You make the point Seeker: sex without protection. Sex without protection is insane, and very, very dangerous. Yet many evangelicals argue that children should never learn about sex, particularly safe sex, because learning about it encourages it. If only children learned about sex on their wedding night, the world would be perfect!
What's absurd here is that we live in a world with technogical developments that help to make safe sex possible. Testing, for example, and condoms, and contraception. Yet there is a large segment of our population opposed to anybody getting any sort of knowledge about this. Why? Because if they know, they'd then have sex.
Your position is fair, and nuanced. You argued for this ABC stuff. I can get behind that. But a lot of people argue for A only. And that's where any decent human being has to get off the bus.
Abstinene only is not a realistic way to teach. I think we need to aim for that as a realistic goal, but we need to educate people who don't want to take the high road.
Just like with smoking, we need a social stigma for those who practice unsafe sex, and even for pre-marital or extramarital sex. Sex within marriage should be the reasonable ideal that we expect people to aim for.
We can't make that law, but we can certainly forge our public policy around this starting position.
Okay, see, this is where I get off the bus. Why stigmatize people who are responsible in their sexuality? If two people want to do it all day long, and they're responsible about it, so what? Sex isn't a bad thing, even sex before marriage.
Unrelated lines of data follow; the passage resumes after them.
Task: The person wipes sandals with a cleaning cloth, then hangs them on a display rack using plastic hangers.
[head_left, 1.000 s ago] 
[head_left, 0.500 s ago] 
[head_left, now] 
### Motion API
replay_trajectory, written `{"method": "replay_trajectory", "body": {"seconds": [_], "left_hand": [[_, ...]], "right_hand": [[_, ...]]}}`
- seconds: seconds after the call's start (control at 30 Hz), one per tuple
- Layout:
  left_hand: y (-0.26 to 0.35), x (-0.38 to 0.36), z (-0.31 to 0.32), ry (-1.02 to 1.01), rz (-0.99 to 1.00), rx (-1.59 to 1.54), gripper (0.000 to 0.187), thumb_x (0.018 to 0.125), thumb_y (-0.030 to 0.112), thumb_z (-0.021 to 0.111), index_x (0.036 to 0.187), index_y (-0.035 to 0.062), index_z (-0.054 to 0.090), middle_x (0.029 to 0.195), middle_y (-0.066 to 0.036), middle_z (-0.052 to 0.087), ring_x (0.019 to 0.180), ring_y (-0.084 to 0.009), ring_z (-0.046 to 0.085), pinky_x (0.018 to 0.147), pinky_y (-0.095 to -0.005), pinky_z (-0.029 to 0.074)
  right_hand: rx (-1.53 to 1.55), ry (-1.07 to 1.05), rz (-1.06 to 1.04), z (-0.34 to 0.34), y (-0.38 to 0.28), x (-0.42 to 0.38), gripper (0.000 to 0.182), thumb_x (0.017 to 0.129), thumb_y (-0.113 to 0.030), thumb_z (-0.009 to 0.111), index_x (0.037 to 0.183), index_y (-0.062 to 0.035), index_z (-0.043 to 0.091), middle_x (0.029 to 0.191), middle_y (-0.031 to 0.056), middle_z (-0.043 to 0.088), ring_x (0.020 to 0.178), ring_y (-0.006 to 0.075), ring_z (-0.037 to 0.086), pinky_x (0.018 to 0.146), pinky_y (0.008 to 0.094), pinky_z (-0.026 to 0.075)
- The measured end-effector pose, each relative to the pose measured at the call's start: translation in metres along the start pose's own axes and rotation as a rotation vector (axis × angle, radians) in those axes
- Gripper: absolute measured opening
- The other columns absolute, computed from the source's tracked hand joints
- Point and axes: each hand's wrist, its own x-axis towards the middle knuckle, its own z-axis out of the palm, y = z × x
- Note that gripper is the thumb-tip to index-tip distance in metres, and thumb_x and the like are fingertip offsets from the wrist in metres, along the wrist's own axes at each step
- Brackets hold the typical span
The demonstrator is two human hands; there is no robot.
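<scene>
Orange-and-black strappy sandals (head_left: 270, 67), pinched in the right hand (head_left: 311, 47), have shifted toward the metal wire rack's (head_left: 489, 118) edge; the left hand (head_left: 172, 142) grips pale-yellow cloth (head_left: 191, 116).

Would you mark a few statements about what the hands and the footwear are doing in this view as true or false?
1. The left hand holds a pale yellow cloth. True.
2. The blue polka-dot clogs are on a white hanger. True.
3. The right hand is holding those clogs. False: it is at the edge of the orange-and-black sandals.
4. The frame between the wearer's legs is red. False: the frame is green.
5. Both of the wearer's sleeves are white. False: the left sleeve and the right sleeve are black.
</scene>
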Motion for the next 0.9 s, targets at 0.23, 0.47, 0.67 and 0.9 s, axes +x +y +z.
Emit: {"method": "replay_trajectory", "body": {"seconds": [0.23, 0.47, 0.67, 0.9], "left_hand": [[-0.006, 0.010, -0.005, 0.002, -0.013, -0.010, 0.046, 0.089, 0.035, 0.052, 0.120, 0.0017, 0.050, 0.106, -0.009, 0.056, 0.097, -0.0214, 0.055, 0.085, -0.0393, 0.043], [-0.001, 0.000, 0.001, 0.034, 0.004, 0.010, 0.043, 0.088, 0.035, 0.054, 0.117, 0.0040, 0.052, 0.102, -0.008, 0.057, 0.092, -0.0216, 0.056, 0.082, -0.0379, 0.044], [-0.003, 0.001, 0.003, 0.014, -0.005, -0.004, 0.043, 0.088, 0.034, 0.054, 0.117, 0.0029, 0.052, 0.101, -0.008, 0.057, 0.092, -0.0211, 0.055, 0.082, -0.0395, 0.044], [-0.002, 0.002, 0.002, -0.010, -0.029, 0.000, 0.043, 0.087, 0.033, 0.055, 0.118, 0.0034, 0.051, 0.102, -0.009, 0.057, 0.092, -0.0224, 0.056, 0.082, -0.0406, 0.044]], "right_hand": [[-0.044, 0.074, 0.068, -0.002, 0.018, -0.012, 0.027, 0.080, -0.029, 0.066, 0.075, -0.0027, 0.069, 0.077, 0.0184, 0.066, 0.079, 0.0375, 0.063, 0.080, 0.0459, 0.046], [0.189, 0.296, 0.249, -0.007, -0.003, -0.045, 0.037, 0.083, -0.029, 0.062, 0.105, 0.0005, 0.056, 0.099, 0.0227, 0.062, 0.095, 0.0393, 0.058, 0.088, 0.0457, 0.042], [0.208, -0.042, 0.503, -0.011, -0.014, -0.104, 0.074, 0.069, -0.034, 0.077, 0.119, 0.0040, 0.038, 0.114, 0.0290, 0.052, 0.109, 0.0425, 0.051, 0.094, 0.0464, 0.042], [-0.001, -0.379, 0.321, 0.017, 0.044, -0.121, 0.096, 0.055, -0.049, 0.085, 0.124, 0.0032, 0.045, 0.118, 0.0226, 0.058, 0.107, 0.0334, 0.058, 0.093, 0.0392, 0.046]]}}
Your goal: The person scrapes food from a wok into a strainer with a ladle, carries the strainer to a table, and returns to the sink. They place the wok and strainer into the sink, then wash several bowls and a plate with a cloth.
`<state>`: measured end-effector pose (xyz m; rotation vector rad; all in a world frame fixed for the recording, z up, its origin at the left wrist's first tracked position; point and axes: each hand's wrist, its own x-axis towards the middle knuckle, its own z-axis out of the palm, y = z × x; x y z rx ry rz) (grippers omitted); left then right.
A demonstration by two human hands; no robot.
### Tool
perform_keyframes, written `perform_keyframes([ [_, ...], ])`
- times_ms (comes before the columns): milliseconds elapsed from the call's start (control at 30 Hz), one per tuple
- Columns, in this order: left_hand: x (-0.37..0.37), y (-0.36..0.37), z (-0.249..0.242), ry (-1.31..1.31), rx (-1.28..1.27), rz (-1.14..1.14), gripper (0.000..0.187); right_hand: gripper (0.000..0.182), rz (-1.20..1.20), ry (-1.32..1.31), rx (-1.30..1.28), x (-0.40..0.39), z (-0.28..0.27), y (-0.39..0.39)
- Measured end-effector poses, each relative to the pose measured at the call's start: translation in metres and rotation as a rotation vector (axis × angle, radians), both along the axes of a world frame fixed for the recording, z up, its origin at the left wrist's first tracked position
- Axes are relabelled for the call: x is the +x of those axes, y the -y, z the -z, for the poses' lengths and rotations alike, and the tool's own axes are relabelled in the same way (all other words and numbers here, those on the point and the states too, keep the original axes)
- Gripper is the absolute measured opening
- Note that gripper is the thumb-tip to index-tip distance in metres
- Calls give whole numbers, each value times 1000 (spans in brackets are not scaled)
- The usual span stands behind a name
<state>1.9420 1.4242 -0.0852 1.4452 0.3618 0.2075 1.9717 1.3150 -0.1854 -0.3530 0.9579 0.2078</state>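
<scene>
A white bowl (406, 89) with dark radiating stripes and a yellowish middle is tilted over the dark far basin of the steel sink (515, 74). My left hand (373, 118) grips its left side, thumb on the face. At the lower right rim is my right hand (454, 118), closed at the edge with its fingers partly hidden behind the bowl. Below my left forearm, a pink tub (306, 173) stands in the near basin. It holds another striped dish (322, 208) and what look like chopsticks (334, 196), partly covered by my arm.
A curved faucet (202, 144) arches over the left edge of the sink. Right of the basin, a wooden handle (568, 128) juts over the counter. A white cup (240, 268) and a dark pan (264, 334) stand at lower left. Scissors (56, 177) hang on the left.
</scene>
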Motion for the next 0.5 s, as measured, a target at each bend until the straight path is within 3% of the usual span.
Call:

Sex isn't a bad thing, I agree. I never said it was.
Sex outside of marriage is a bad thing. People should wait.
Do you at least agree we should stigmatize unsafe sex?
Sam, the first half of your opening line is an accurate portrayal of the conservative position. Yes, sex has consequences that everyone should know about and accept. The rest of it? Straw with which to construct men.
The whole point of the pro-abortion-rights movement has been an attempt to dissociate sex from consequences in any context. I argue that dissociation is a bad thing. In the proper context, all of those consequences are good things!
So much for the 14th Ammendment huh. Basically men are second class citizens. Why am I not suprised? It seems as though foolish people have allowed feminism to wreak it's havoc and this is the end result. Have fun!